1 Let’s Toss a Coin

To illustrate the concepts behind object-oriented programming in R, we are going to consider a classic chance process (or chance experiment) of flipping a coin.

In this chapter you will learn how to implement code in R that simulates tossing a coin one or more times.

1.1 Coin object

Think about a standard coin with two sides: heads and tails.

Figure 1.1: two sides of a coin

To toss a coin using R, we first need an object that plays the role of a coin. How do you create such a coin?
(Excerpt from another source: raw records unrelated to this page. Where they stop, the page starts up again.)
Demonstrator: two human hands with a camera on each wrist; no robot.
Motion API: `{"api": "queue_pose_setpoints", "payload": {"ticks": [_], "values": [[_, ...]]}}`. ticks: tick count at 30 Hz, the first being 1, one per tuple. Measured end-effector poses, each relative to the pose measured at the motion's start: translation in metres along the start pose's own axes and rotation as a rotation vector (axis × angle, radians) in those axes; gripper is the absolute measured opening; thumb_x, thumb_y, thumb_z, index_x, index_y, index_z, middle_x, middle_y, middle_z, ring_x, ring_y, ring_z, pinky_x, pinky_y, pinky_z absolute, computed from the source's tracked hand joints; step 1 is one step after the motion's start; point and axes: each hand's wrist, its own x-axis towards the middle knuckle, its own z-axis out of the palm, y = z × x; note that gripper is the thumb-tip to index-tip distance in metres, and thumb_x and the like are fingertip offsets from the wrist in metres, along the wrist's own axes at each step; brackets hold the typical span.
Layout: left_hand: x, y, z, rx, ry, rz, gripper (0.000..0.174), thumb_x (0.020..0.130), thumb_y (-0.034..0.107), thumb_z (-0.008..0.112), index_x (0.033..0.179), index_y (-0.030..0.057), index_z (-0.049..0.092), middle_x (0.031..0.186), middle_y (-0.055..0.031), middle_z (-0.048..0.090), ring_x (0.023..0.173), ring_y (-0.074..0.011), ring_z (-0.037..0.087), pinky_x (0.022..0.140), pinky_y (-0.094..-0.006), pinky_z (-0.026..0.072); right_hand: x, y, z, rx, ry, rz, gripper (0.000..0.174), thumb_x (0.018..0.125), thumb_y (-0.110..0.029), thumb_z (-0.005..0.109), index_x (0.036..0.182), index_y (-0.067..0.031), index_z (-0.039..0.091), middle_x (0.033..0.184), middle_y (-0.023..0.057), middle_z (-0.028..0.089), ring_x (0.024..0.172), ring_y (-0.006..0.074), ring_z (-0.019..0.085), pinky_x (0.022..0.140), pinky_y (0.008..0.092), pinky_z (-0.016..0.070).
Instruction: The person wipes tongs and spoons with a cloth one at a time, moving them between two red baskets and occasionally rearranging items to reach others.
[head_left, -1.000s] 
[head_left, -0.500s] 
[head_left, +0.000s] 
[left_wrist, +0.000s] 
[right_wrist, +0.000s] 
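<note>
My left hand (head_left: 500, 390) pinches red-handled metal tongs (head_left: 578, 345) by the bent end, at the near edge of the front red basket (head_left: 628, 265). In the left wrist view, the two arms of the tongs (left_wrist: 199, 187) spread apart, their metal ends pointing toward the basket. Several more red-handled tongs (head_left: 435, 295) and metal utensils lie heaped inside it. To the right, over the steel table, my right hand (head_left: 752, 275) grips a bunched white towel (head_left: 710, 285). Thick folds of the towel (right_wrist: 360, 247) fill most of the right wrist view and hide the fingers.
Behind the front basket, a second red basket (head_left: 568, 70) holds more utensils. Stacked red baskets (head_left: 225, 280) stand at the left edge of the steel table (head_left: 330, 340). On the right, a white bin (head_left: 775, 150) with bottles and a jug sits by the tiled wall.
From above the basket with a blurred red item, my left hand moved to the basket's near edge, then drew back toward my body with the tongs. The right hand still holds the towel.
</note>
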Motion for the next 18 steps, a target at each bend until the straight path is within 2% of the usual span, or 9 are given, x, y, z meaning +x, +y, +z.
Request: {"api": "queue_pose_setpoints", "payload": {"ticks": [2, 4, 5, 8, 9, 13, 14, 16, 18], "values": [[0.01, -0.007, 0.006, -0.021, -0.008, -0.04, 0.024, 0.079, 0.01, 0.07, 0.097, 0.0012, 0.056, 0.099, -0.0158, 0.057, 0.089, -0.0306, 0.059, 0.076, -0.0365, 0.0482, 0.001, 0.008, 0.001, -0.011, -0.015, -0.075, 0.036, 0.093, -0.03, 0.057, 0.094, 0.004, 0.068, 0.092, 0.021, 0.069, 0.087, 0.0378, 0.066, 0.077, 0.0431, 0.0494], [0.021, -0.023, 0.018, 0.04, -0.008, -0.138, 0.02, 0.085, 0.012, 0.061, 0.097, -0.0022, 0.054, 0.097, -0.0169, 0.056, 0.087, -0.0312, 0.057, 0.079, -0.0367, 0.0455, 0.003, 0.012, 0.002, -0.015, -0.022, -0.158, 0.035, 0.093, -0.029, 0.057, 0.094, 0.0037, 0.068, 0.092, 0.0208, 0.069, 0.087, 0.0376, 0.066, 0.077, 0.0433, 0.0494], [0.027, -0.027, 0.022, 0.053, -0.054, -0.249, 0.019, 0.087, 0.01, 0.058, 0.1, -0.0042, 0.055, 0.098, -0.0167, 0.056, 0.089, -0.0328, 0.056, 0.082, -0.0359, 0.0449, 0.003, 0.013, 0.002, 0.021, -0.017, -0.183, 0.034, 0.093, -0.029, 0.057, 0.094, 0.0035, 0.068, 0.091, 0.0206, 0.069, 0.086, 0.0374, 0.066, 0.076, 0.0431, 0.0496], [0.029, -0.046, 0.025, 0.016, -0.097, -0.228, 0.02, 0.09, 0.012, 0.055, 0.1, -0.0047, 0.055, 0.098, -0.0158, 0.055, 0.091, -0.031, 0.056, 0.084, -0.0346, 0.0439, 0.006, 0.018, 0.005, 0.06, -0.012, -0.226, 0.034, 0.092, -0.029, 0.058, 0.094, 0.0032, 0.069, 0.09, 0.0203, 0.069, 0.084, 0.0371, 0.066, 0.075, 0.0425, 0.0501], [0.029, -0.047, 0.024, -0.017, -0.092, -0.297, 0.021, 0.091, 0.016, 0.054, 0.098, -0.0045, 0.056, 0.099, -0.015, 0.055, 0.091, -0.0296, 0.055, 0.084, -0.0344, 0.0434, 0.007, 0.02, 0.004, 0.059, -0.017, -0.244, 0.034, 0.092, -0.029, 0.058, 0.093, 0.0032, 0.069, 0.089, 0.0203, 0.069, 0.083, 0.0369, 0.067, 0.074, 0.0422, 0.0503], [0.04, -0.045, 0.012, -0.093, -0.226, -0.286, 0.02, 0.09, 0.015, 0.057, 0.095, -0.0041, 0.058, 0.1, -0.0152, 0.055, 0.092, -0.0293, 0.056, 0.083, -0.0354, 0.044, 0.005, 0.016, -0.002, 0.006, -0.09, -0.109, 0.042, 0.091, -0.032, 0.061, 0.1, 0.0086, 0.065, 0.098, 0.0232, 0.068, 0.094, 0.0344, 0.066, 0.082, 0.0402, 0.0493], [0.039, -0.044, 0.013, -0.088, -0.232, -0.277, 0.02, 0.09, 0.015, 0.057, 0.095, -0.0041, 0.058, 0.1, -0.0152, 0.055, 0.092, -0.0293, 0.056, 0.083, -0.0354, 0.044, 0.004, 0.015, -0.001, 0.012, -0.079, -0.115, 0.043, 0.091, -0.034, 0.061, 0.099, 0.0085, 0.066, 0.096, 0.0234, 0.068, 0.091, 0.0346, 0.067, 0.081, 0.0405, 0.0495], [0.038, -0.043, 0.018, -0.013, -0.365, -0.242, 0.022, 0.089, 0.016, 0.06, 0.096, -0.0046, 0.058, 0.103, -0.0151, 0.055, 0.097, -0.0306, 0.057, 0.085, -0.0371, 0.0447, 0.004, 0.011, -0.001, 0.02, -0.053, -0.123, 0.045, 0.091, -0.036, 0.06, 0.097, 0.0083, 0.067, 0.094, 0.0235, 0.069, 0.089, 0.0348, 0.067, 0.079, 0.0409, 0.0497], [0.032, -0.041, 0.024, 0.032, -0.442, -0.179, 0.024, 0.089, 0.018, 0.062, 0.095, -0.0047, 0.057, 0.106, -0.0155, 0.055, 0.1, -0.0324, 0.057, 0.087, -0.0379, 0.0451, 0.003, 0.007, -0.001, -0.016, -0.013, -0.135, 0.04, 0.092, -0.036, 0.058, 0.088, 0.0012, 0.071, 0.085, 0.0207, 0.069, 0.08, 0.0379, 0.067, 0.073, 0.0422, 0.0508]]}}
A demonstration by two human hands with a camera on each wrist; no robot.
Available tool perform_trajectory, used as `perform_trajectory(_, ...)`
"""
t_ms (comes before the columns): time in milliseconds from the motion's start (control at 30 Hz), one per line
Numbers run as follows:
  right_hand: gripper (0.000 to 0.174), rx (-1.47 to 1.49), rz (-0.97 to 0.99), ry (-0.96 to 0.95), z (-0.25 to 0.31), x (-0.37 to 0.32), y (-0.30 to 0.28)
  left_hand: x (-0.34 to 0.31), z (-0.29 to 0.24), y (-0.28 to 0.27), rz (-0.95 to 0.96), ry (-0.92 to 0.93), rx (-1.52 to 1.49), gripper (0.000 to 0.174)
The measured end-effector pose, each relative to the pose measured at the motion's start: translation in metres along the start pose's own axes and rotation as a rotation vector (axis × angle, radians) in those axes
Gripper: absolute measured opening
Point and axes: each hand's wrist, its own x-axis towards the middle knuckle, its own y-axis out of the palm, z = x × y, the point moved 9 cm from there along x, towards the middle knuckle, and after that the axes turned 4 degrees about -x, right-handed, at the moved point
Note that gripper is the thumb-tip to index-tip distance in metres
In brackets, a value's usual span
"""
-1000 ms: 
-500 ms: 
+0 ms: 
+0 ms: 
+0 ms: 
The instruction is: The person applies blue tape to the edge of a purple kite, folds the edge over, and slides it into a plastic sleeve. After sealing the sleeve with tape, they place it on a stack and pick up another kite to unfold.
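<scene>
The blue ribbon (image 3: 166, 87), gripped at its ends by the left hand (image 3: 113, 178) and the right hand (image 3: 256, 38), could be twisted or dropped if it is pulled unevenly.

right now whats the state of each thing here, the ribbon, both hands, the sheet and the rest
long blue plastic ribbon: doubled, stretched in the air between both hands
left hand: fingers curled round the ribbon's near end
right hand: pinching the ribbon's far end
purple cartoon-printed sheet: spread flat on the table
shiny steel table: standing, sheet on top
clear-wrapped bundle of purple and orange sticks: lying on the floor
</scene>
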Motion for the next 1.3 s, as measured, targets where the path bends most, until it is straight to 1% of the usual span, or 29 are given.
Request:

Perhaps the simplest way to create a coin with two sides, "heads" and "tails", is with a character vector via the combine function c():

# a (virtual) coin object
coin <- c("heads", "tails")
coin
#> [1] "heads" "tails"

You can also create a numeric coin that shows 1 and 0 instead of "heads" and "tails":

num_coin <- c(1, 0)
num_coin
#> [1] 1 0

Likewise, you can also create a logical coin that shows TRUE and FALSE instead of "heads" and "tails":

log_coin <- c(TRUE, FALSE)
log_coin
#> [1]  TRUE FALSE

1.2 Tossing a coin

Once you have an R object that represents a coin, the next step involves learning how to simulate tossing the coin.

The important thing to keep in mind is that tossing a coin is a random experiment: you either get heads or tails. One way to simulate the action of tossing a coin in R is with the function sample() which lets you draw random samples, with or without replacement, of the elements in the input vector.

Here’s how to simulate a coin toss using sample() to take a random sample of size 1 of the elements in coin:

# toss a coin
coin <- c('heads', 'tails')

sample(coin, size = 1)
#> [1] "heads"

You use the argument size = 1 to specify that you want to take a sample of size 1 from the input vector coin.

1.2.1 Random Samples

By default, sample() takes a sample of the specified size without replacement. If size = 1, it does not really matter whether the sample is done with or without replacement.

To draw two elements without replacement, use sample() like this:

# draw 2 elements without replacement
sample(coin, size = 2)
#> [1] "heads" "tails"

This is equivalent to calling sample() with the argument replace = FALSE:

sample(coin, size = 2, replace = FALSE)
#> [1] "tails" "heads"

What if you try to toss the coin three or four times?

# trying to toss coin 3 times (produces an error)
sample(coin, size = 3)

Notice that R produced an error message:

Error in sample.int(length(x), size, replace, prob): cannot take a 
sample larger than the population when 'replace = FALSE'

This is because the default behavior of sample() cannot draw more elements than the length of the input vector.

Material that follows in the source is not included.